Objectives The clinical heterogeneity of frontotemporal dementia (FTD) complicates identification of biomarkers for clinical trials that may be sensitive during the prediagnostic stage. It is not known whether cognitive or behavioural changes during the preclinical period are predictive of genetic status or conversion to clinical FTD. The first objective was to evaluate the most frequent initial symptoms in patients with genetic FTD. The second objective was to evaluate whether preclinical mutation carriers demonstrate unique FTD-related symptoms relative to familial mutation non-carriers.
Methods The current study used data from the Genetic Frontotemporal Dementia Initiative multicentre cohort study collected between 2012 and 2018. Participants included symptomatic carriers (n=185) of a pathogenic mutation in chromosome 9 open reading frame 72 (C9orf72), progranulin (GRN) or microtubule-associated protein tau (MAPT) and their first-degree biological family members (n=588).
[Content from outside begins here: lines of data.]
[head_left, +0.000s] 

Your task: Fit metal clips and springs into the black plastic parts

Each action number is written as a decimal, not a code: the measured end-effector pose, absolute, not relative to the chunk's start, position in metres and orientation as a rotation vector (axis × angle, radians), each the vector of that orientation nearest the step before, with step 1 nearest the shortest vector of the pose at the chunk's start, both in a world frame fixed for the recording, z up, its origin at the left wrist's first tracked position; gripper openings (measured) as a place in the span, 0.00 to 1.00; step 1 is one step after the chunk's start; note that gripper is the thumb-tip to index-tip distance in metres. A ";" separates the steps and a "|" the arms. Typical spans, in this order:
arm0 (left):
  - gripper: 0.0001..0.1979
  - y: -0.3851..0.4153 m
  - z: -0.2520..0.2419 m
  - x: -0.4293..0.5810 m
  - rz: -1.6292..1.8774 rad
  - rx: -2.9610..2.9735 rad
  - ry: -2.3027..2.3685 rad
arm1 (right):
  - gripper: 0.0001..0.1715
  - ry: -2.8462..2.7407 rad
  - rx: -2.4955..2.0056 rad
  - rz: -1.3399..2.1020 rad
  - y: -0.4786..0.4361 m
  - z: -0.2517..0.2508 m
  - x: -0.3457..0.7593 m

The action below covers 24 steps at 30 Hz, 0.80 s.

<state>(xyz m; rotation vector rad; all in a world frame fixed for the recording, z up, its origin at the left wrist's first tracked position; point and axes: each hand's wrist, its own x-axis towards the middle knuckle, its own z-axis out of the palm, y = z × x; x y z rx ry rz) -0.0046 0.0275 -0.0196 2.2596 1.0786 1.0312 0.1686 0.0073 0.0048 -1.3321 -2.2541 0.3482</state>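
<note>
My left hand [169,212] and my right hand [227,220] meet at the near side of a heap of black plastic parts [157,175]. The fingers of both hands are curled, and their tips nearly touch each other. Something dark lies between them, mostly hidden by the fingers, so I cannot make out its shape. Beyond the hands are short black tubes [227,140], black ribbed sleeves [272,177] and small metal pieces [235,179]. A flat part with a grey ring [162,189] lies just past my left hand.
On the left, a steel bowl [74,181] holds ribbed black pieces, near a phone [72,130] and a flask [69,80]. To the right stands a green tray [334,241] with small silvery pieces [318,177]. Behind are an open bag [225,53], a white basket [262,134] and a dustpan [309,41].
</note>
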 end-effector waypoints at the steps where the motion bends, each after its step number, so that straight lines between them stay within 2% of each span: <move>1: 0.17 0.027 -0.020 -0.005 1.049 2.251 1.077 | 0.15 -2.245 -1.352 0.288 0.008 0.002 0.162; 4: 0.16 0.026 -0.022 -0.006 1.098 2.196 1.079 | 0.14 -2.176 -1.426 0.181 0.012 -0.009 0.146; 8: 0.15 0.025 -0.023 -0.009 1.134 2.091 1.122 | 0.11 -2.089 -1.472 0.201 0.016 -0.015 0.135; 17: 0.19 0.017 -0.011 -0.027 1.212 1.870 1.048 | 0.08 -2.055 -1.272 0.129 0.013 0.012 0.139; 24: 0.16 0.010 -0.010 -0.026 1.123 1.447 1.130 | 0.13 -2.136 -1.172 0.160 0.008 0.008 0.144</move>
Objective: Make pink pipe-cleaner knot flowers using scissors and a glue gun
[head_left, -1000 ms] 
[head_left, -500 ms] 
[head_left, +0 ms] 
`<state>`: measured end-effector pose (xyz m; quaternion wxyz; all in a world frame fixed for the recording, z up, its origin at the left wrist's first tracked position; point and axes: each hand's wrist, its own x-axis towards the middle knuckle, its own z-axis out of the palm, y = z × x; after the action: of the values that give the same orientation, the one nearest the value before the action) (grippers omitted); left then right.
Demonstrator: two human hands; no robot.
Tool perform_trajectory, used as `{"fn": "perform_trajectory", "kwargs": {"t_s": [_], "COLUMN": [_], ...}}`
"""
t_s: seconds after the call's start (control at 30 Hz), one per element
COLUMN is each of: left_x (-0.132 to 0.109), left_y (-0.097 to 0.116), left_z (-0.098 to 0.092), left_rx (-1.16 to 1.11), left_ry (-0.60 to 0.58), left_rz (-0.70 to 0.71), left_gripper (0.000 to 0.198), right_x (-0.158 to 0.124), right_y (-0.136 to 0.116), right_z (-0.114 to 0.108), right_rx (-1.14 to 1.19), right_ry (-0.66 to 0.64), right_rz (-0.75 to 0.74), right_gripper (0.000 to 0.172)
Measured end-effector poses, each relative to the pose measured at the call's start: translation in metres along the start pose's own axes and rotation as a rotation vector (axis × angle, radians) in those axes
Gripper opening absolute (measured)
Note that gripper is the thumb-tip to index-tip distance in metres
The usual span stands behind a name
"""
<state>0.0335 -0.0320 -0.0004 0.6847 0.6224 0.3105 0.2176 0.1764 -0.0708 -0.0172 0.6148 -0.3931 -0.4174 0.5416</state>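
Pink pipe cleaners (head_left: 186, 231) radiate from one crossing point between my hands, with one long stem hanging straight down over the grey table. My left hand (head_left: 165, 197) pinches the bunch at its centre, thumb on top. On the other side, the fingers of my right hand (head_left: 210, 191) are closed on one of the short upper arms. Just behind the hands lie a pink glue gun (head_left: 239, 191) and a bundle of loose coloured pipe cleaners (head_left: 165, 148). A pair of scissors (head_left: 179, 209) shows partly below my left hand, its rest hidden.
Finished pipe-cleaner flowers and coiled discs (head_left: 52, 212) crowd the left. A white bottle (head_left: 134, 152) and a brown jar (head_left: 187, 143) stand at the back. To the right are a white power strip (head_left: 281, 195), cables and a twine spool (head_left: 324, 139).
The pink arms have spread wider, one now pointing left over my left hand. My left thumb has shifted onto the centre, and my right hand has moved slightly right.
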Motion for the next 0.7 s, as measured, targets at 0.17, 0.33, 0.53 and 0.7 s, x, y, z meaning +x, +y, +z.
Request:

Symptom endorsement was documented using informant and clinician-rated scales.
Results The most frequently endorsed initial symptoms among symptomatic patients were apathy (23%), disinhibition (18%), memory impairments (12%), decreased fluency (8%) and impaired articulation (5%). Predominant first symptoms were usually discordant between family members. Relative to biologically related non-carriers, preclinical MAPT carriers endorsed worse mood and sleep symptoms, and C9orf72 carriers endorsed marginally greater abnormal behaviours. Preclinical GRN carriers endorsed less mood symptoms compared with non-carriers, and worse everyday skills.
Conclusion Preclinical mutation carriers exhibited neuropsychiatric symptoms compared with non-carriers that may be considered as future clinical trial outcomes. Given the heterogeneity in symptoms, the detection of clinical transition to symptomatic FTD may be best captured by composite indices integrating the most common initial symptoms for each genetic group.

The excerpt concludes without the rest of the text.